Когда вы работаете с массами, такого, естественно, нет. У вас просто есть массы людей, которые жаждут чего-то. Растение же, конечно, — тонкая, сложная и разнообразная структура. Не всем листьям одновременно нужна вода, так что их питание должно быть правильным образом организовано. Поэтому мы используем термин органическое движение.
Многие говорят о каких-то органических организациях, но фактически у них нет подобного объединения, а есть лишь массовое движение, которое они называют органическим. Так что следует не только слушать, что они провозглашают, но и наблюдать сам феномен. У нас есть поговорка: «Алъ-муджазу кантарат аль-Хакика», что значит: «Явленное — канал к Истине».
Этой фразой мы пользуемся для обозначения вышеописанного процесса.
В нашей деятельности работа может осуществляться в разных формах. Например, ею может быть профессия, деятельность по изготовлению чего-либо. Мы собираем некоторое количество людей с целью производить что-то, например, ковры, или столы, или ремесленные изделия. При условии скрупулезного подбора людей и постановки правильной цели можно достичь значительного результата. Этот вид деятельности в прошлом создавал величайшие образцы искусства и человеческой культуры. Именно в работу такого рода мы вовлечены, в работу, с которой, как вы, может быть, слышали, были связаны строители грандиозных старинных кафедральных соборов и художники прошлого, преследовавшие как профессиональные, так и духовные цели.

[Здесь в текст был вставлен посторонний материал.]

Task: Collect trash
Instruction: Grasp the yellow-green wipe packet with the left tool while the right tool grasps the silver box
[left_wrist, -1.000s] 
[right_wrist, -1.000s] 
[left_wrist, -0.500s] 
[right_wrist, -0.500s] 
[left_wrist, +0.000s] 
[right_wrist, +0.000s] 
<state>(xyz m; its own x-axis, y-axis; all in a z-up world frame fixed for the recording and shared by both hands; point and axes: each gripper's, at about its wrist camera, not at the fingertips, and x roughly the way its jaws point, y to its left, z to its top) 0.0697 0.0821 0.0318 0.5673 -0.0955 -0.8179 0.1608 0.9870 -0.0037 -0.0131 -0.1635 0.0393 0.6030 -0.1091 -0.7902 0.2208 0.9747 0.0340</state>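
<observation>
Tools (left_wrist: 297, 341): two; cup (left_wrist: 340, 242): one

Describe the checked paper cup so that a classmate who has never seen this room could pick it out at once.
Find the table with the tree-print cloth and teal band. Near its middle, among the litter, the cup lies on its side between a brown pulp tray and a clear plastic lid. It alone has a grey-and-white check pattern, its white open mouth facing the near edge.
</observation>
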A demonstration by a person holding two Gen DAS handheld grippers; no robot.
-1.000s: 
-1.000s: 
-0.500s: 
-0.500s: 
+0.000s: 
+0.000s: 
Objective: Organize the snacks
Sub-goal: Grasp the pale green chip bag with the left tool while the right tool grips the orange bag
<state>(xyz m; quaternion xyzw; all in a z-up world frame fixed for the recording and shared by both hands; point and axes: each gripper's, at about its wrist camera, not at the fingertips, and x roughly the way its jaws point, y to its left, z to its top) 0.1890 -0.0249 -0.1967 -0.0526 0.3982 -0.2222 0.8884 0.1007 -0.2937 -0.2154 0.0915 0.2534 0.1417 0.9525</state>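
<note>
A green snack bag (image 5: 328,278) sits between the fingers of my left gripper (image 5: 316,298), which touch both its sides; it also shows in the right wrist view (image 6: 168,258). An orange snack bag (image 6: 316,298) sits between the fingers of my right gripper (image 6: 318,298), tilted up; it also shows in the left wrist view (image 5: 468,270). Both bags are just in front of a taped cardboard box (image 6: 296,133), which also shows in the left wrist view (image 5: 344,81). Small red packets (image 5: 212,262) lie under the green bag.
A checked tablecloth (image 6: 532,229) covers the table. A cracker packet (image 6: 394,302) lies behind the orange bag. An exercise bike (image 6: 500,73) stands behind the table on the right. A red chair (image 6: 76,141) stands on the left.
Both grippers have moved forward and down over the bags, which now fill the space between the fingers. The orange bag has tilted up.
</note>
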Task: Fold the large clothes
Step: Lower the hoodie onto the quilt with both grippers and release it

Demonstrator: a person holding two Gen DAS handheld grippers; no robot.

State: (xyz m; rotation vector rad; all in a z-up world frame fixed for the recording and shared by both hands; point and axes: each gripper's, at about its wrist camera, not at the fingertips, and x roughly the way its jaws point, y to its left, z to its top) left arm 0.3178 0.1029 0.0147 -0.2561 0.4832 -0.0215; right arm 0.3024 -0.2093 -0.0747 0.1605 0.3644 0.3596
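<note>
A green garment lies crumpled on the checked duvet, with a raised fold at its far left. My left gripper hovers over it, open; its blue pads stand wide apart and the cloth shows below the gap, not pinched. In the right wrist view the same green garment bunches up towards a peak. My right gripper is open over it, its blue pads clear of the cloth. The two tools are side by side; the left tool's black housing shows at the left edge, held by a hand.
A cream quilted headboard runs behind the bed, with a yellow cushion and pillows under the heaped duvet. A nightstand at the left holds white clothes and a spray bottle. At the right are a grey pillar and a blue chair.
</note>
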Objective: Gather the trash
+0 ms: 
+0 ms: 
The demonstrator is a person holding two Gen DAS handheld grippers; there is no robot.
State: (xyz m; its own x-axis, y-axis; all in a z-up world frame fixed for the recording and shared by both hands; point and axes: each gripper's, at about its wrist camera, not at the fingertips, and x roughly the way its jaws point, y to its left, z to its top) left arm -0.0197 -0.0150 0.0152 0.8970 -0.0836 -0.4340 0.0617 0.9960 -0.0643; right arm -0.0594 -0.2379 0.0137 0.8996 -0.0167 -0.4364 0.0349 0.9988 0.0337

Речь идет именно о подобной деятельности. Однако на Западе сведения о великом делании и его творцах были утеряны. Люди страстно желают как можно больше узнать об этом, но и не подозревают, что, даже если бы такая информация была для них доступна, они никак не смогли бы ею воспользоваться, разве что для пополнения музейных коллекций или составления каталогов.